Pulane Tshabalala Kingston is the founder and managing director of Mirai Rail Corporation, a South African-based sub-Saharan rail solutions and technology company. She has previously served in various senior executive positions, including at Webber Wentzel Attorneys, where she practised as a partner specialising in oil and gas regulatory law. She is a Global Patron of Art Basel, serves on the Advisory Board of the Zeitz Museum of Contemporary Art Africa in Cape Town, and is a member of the Africa Acquisitions Committee of the Tate Modern Museum in the UK.

Fixing the problems in the rail sector is imperative to job creation, but this can only happen within the context of strong political support and leadership, coupled with consistent executive leadership within Transnet and Prasa, which we have not seen in a long time.

South Africa’s unemployment rate reached 32.6% in the first three months of 2021. This represents an escalating crisis with profound material consequences for people’s lives and our society as a whole. It is incumbent on all of us to work together to resolve this crisis, and the rail industry in particular has a crucial role to play.

In unpacking how the rail industry can make a meaningful contribution to the reduction of unemployment we must begin with a frank assessment of where the industry finds itself. The truth is that the current leadership of both Transnet and the Passenger Rail Agency of South Africa (Prasa) have inherited a significant set of historical challenges. 

In 2012, Transnet launched a market demand strategy – a R336-billion capital investment programme with an operating expenditure of more than R420-billion. It was targeted at expanding rail, ports and pipeline infrastructure to foster economic growth.

With respect to rail, the focus was to upgrade, maintain and refurbish the existing rail infrastructure and rolling stock in order to sustain and improve reliability of service. The strategy also focused on expanding the capacity of the rail network for increased demand and future growth. 

Many of the targets of the strategy have not been met and the failure to meet them means Transnet has not been able to deliver on the volumes it signed up for with customers. An example of this is the Port of Ngqura manganese export expansion programme which aimed to increase capacity from nine million to 16 million tons per year – this has not been achieved. 

The build programme, also premised on the market demand strategy, focused on the replacement of locomotives in anticipation of the growth expectations in freight. Transnet projected a demand of 350 million tons within seven years, which should have been met by 2019. The programme was meant to build and deliver 1,064 locomotives between 2014 and 2021 to meet the projected demand.

The financial reports released by Transnet in March 2020 show that just more than 500 (almost half) remain outstanding. In addition, the manufacture of 340 wagons was planned as part of the process of continuous maintenance. None of them has been built.

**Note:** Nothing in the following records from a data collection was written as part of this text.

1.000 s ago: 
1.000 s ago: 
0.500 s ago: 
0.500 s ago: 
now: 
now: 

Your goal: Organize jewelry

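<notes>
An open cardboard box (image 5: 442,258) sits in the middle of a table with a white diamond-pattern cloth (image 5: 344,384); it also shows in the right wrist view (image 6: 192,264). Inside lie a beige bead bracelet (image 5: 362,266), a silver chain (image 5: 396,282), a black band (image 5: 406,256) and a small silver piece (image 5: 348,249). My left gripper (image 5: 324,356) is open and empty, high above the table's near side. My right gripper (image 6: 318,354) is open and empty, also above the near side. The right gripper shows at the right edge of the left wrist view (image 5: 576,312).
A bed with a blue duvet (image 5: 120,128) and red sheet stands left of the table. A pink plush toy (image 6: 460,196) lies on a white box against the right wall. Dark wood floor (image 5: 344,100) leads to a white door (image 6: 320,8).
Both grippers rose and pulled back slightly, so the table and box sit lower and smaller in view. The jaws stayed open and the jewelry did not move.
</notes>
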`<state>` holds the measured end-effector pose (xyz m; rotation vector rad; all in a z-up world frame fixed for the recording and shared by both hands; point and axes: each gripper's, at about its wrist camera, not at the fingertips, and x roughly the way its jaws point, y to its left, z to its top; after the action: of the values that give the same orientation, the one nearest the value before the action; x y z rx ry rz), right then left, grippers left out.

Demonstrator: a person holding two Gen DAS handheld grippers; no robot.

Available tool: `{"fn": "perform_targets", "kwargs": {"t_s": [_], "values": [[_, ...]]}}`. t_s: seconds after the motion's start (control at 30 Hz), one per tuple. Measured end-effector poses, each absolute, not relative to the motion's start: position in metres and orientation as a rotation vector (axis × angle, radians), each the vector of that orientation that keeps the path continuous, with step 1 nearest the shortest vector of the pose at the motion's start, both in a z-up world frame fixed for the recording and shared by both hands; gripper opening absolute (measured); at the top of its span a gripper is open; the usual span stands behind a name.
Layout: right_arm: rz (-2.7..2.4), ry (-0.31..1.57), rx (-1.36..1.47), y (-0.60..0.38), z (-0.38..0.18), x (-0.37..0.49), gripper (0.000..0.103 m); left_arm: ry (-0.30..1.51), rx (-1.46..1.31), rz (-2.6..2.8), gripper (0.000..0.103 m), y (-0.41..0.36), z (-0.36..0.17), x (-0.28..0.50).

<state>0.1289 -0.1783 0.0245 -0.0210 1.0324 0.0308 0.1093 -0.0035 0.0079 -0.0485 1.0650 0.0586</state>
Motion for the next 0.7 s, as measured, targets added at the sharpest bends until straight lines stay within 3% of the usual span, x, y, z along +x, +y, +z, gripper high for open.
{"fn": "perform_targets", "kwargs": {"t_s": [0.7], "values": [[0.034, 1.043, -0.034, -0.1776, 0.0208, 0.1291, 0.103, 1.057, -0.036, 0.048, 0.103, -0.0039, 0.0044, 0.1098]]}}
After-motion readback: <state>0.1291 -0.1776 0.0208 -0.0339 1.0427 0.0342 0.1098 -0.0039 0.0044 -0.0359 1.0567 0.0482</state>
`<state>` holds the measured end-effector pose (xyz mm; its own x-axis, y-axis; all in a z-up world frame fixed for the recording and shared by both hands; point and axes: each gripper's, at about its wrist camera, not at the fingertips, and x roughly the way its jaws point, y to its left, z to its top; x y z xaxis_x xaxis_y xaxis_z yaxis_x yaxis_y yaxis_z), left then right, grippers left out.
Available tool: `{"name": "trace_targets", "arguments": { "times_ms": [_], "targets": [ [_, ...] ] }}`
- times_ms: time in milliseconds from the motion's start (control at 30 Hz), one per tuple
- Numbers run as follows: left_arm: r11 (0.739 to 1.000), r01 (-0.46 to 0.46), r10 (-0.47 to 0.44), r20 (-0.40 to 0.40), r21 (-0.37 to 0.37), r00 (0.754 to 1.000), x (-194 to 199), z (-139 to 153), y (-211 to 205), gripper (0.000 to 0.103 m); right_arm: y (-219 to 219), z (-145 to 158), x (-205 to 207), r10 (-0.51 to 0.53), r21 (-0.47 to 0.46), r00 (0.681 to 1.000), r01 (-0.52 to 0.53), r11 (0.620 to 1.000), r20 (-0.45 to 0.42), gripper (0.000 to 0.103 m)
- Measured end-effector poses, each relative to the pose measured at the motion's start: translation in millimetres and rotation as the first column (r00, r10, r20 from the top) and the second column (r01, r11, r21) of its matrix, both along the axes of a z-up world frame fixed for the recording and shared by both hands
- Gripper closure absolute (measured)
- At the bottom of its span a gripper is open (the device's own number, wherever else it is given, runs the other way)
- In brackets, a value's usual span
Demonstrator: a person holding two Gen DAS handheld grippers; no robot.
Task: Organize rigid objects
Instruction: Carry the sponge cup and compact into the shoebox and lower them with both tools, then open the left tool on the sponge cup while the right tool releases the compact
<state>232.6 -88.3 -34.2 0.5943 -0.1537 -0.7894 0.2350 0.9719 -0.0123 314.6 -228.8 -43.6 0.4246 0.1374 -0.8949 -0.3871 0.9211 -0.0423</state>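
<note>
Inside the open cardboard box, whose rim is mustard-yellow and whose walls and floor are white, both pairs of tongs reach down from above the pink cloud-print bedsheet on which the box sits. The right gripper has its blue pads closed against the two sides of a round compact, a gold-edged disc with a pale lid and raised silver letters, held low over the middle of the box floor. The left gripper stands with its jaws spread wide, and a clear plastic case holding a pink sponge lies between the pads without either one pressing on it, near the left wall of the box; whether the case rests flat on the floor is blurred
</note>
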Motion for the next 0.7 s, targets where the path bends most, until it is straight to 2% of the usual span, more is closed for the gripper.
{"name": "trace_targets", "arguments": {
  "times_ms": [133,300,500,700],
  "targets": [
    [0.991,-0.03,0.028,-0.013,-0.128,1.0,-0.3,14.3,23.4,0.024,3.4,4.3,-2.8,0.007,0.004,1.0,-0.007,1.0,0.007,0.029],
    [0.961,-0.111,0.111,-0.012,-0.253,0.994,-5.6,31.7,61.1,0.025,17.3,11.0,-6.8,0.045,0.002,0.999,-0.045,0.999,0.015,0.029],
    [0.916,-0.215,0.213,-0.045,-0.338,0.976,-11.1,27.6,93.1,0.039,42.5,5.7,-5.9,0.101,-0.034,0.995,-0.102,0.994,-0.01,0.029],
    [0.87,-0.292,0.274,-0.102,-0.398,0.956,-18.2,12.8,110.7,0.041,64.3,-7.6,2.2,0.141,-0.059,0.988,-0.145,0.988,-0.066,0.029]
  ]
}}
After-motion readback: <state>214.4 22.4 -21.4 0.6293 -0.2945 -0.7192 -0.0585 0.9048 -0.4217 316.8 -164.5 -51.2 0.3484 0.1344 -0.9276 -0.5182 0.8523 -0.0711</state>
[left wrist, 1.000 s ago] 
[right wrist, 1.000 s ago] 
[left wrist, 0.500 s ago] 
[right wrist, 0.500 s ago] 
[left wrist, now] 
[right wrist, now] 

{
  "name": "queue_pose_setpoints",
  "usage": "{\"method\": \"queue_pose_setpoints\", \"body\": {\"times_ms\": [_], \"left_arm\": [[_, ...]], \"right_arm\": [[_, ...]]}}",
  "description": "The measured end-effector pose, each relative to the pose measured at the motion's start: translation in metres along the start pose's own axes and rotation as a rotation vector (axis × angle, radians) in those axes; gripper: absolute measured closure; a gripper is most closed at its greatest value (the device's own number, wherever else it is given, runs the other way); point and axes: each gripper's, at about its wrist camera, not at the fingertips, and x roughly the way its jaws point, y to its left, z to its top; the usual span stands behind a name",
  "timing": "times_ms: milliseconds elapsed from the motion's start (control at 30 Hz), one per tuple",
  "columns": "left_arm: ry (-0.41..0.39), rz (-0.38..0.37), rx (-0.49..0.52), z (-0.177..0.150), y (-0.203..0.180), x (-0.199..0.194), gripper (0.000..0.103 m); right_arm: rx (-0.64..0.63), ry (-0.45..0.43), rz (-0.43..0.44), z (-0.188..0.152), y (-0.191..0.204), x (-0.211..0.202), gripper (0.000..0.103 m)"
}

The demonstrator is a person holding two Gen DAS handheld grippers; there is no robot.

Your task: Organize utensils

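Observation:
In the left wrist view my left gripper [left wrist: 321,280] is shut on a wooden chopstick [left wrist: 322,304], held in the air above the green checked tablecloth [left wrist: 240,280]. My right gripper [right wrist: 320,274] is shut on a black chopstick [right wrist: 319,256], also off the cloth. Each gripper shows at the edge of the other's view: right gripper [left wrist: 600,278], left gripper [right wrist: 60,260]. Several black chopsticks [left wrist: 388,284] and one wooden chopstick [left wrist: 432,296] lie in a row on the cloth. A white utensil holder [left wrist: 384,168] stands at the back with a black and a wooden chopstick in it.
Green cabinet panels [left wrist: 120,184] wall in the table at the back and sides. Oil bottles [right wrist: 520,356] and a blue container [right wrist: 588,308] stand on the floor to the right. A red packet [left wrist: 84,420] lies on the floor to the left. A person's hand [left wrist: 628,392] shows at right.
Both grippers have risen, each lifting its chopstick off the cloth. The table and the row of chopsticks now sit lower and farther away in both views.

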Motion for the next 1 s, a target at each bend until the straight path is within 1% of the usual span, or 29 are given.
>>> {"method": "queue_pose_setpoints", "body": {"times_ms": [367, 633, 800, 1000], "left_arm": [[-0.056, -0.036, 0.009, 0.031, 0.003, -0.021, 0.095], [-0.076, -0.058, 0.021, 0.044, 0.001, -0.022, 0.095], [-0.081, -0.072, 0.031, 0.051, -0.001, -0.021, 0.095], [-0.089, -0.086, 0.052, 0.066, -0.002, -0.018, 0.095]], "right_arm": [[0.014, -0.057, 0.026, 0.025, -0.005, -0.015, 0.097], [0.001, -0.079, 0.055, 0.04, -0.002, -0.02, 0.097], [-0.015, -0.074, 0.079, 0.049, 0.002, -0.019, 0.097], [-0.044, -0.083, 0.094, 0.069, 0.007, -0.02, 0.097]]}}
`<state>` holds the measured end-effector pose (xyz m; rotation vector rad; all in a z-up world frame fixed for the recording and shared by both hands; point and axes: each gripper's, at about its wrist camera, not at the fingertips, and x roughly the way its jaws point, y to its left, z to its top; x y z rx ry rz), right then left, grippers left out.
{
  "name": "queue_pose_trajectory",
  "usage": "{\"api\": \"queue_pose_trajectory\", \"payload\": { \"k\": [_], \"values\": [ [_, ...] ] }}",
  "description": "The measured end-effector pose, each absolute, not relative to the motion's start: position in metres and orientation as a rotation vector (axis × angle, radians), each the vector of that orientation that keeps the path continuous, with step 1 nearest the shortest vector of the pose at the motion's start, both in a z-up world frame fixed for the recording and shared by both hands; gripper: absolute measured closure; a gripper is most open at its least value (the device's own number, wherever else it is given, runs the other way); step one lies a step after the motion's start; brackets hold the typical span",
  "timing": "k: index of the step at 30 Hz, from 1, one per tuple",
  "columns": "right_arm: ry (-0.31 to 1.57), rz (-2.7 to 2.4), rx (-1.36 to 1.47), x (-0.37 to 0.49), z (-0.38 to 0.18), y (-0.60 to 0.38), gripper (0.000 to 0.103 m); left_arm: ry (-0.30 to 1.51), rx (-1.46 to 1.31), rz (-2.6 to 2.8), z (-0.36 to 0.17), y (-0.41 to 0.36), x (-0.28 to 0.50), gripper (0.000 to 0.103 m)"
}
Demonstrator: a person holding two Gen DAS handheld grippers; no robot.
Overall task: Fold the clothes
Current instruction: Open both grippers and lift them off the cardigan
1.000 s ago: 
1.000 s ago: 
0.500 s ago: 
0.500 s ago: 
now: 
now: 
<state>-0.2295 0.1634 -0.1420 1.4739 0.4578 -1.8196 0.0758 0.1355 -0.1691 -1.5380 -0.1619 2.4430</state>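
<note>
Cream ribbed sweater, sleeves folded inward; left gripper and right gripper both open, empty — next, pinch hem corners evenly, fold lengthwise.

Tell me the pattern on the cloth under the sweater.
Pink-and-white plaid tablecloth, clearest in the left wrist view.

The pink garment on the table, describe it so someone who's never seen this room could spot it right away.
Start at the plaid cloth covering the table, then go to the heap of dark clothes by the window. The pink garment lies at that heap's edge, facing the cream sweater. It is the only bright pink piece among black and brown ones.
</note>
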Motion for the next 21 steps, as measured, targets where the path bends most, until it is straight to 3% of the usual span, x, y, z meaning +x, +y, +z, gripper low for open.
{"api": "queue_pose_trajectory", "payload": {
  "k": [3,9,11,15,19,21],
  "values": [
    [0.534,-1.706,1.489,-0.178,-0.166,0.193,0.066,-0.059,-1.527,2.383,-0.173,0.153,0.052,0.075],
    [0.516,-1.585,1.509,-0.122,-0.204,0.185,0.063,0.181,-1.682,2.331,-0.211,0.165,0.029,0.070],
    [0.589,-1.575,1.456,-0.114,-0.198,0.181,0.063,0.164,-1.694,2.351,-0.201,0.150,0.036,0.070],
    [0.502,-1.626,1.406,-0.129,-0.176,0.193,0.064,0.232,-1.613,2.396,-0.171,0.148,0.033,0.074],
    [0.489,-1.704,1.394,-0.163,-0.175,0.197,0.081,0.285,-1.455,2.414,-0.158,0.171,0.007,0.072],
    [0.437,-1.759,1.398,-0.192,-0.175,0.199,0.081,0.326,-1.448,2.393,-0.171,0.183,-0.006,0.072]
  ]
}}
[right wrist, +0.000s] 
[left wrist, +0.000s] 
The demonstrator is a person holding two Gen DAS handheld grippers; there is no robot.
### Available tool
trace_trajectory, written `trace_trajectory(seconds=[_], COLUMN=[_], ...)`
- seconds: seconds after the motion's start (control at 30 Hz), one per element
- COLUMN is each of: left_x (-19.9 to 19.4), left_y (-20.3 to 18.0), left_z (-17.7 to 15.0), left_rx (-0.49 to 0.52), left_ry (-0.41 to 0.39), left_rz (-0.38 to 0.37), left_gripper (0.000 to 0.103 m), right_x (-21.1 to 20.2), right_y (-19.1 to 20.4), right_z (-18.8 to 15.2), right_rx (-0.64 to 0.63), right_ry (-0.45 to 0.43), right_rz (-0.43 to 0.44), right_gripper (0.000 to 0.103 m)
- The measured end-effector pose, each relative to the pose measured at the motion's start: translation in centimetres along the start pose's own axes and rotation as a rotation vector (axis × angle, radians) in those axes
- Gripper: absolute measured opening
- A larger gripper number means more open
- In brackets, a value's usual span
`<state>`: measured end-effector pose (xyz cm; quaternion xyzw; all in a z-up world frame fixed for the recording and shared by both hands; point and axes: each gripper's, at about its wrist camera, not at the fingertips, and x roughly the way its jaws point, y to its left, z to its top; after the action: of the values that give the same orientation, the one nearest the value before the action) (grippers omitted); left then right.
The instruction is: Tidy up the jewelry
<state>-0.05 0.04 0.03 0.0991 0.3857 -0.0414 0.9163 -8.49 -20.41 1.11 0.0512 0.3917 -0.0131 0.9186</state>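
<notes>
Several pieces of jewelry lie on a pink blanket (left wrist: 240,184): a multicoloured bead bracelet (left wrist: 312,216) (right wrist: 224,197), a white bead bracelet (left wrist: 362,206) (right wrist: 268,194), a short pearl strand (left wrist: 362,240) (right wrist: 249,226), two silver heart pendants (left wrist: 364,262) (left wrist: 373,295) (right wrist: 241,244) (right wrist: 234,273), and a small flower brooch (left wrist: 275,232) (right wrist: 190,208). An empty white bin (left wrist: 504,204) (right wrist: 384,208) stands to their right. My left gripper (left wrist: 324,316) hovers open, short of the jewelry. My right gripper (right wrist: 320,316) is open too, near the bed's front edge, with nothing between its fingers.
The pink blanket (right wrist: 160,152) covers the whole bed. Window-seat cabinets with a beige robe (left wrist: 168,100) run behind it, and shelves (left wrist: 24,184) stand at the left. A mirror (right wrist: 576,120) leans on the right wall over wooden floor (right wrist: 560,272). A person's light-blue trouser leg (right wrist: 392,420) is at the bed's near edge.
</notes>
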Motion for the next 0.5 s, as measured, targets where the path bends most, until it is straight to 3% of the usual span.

When it comes to the maintenance and refurbishment of existing rail infrastructure, the financials released by Transnet also show that of the 250km of rail targeted for replacement in the past year, only 46.6km has been replaced.

The cumulative result of failing to effectively implement the entire rail programme is a systematic destruction of the railway industry. This has led to unreliability of service, or no service at all, which affects freight customers who rely on rail to transport their products. 

What does this have to do with high unemployment in South Africa? The answer is quite simple. A successful maintenance, upgrade and expansion programme translates into job creation in terms of the labour required to expand, sustain and ensure a reliable rail infrastructure network as well as the building of locomotives, wagons and sub-assembly parts.

For example the market demand strategy was expected to create and sustain 58,400 jobs in the industry. The build programme alone has the potential to create at least 2,000 direct jobs on the various production lines and that’s before downstream suppliers of components and parts and support services such as lawyers, IT and accountants. 

When tonnage targets set in the rail programme are not met, there is also a direct negative impact on both job retention and capacity creation across the industry value chain. This includes secondary industries that form part of the downstream supply chain that have seen significant reduction in production and company closures, which have led to widescale job losses. 

An inefficient freight railway system and the failure to expand it continue to compromise and, in some ways, shrink the mining, agriculture and other industries which foster economic growth. The country’s ability to create additional jobs in these industries is being frustrated by the inability to move goods efficiently, reliably and cost effectively by rail.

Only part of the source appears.